To add to the complexity, the aliens were all so different. They came in so many sizes, but with less of a range of colors than the Orinith. There were even some with four legs and no hands, which they disregarded after careful observation determined that they were a subservient race. That turned out to be a mistake when they attempted their first grab. 

One of the creatures had gone off on his own, with only one of the four legged creatures as a companion, surveying to see if he could find anything different from what had already been found in the boring residential area where they had started. As the mechanicals approached, staying out of sight of the person, the four legged creature started yelling a warning. The human, startled, saw the manipulators reaching for it and jumped back, pulling something from its equipment and pushing it out in the direction of the device. The Orinith didn’t have to wonder what the creature was doing for long, as the device emitted something that damaged their mechanical, and the creature sped away on surprisingly fast limbs for such a thick-legged being. 

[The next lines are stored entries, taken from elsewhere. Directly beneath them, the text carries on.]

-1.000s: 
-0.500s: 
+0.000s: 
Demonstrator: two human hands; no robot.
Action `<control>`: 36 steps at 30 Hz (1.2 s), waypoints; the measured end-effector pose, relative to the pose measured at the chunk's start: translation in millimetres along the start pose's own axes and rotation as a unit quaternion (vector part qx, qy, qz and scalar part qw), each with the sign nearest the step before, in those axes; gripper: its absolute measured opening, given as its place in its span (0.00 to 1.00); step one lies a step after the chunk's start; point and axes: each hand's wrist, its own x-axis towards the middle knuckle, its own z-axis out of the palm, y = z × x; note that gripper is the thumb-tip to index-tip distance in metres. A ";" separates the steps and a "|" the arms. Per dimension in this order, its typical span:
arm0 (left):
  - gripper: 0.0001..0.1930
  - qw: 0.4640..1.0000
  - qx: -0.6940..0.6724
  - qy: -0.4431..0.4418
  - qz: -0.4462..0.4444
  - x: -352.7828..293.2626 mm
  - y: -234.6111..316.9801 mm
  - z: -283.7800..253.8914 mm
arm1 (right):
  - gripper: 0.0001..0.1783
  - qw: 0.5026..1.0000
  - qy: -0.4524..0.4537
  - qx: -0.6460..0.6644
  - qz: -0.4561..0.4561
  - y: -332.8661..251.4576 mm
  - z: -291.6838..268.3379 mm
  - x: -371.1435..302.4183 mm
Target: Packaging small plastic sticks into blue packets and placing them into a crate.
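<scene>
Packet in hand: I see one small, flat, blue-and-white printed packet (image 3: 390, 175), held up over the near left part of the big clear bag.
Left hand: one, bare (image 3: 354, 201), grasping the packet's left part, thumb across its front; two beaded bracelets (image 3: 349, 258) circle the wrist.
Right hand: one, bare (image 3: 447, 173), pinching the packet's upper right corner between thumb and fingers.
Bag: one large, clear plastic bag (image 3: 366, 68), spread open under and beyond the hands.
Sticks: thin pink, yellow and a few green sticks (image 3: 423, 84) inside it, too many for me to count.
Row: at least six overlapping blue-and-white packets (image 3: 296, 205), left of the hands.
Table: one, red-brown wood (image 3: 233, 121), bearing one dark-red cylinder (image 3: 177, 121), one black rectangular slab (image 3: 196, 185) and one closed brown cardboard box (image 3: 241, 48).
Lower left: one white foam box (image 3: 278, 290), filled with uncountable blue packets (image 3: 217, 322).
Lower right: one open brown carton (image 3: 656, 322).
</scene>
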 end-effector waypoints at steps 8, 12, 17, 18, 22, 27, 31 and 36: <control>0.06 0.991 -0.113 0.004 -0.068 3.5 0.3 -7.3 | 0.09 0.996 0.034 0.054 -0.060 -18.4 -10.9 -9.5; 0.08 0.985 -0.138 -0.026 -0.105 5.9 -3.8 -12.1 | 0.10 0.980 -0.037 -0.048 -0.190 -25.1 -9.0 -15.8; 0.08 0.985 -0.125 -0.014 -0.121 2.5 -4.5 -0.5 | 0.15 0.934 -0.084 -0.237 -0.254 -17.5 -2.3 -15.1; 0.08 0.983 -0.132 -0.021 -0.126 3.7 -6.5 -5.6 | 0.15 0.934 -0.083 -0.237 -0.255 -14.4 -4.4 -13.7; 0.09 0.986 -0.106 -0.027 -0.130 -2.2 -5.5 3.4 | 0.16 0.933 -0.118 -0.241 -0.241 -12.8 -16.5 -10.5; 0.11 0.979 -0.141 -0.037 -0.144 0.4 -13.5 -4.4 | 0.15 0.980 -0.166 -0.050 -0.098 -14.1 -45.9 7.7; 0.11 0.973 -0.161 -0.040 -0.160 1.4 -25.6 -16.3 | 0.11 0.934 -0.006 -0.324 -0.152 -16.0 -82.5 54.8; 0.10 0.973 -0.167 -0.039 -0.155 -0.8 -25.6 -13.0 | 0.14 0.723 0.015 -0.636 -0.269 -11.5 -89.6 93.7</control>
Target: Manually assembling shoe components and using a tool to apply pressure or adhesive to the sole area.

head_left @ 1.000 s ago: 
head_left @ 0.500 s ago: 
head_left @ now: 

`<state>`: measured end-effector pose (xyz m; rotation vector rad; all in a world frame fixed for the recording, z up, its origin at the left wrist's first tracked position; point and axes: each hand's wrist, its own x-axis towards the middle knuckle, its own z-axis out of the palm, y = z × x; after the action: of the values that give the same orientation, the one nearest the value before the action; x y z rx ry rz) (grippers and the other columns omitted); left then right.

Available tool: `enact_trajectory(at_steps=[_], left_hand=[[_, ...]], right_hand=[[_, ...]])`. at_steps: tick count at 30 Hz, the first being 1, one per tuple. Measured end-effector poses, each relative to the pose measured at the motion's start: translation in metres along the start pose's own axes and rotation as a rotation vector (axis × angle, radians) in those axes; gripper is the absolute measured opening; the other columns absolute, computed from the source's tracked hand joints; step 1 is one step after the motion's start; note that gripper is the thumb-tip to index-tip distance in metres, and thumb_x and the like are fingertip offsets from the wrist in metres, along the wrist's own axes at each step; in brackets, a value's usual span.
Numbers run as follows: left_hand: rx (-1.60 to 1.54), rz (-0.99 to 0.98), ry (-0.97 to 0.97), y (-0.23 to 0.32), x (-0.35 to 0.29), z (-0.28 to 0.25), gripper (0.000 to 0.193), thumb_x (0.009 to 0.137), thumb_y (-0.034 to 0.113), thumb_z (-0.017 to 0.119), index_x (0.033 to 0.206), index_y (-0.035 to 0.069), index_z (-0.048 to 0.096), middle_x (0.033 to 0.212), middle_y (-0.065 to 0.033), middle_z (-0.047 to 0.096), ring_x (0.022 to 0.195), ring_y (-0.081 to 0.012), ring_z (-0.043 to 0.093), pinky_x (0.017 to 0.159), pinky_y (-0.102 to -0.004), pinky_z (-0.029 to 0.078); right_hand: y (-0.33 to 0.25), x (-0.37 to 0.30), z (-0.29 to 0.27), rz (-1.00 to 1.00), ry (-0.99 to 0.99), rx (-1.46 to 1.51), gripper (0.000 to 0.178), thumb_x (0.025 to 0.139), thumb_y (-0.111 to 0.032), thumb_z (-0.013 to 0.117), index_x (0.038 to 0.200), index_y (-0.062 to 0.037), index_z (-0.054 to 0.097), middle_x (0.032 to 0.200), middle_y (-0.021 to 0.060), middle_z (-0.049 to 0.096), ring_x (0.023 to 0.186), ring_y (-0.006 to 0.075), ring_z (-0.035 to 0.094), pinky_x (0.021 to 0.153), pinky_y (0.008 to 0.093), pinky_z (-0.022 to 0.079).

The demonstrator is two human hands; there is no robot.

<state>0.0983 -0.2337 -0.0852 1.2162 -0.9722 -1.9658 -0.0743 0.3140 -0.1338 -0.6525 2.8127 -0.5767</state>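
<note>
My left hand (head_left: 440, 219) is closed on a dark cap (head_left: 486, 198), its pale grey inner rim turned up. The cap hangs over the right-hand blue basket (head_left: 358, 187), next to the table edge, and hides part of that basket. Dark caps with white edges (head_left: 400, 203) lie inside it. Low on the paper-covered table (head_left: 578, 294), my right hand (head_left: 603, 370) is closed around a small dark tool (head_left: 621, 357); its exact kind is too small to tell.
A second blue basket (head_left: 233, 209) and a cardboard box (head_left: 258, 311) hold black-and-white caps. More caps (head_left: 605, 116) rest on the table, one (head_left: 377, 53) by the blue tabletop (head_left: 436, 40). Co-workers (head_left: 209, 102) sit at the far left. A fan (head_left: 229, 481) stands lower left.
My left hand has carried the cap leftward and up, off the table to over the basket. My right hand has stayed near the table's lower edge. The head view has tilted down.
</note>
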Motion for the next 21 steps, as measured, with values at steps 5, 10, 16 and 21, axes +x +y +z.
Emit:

Not long after, the Orinith saw a group of the creatures return to the place where one mechanical was trying to repair the other. There was much noise, and the group split up, with some leaving, still arguing, and the others staying to watch the mechanicals. A few days later, they had packed up their things, with as many loose artifacts as they could find quickly, and they too left. The Orinith have recordings of their babble, but with no context for a variety of languages, can make little sense of it, other than to note that a new sound became common just before the others left. “Interdiction.”

The Orinith settle down to wait for their return. Having something new to discuss will only keep them occupied for so long. The wraiths that roam the corridors of the Newgrange Passage Tombs are beginning to feel lonely.

 

Our Prompt

This week, our prompt went to Becky Jones, who gets to tell us what she did when “You posted an Op-Ed about something you were passionate about and it went viral. Then somewhat as an online protest/prank you became a write in candidate for President….and you won. What do you do?”

 

Extra snippet

The Shoes

(Click the link for the image that inspired this snippet)

Eric looked down as he tied his shoes, thinking about what they meant and how his mother would have felt about him wearing them. His mom had been a tender soul. She had been a fan of social justice and defunding the police for years, until the attacks on police had gotten to be so bad that she couldn’t ignore them. Since she was then working as a social worker in a clinic and seeing the victims of crimes get worse and more frequent, it really hit her hard. Even then, she felt like she had to keep her mouth shut about her evolving sense of wrongness, since she knew that to speak was to be set upon. 

Now he was a cop. One of the new breed, still finding its way in this environment of cautious acceptance. In the world before, a badge was all that was needed to declare one’s affiliation and authority, but now, with so many still apprehensive, it took more. Thus the shoes. Everything he wore, from the top of his head to his toes, declared him to be the police. Any time he interacted with a victim or suspect, those shoes activated and declared to all that this man was potentially dangerous, and those who wanted to prey on others needed to take their business elsewhere. 

Eric hoped that they’d progress further in restoring the police. With all the precautions and semi-solutions, all they were really doing now was shuffling the predators along, but at least they were starting to do something for the group his mother had hurt for the most…the victims.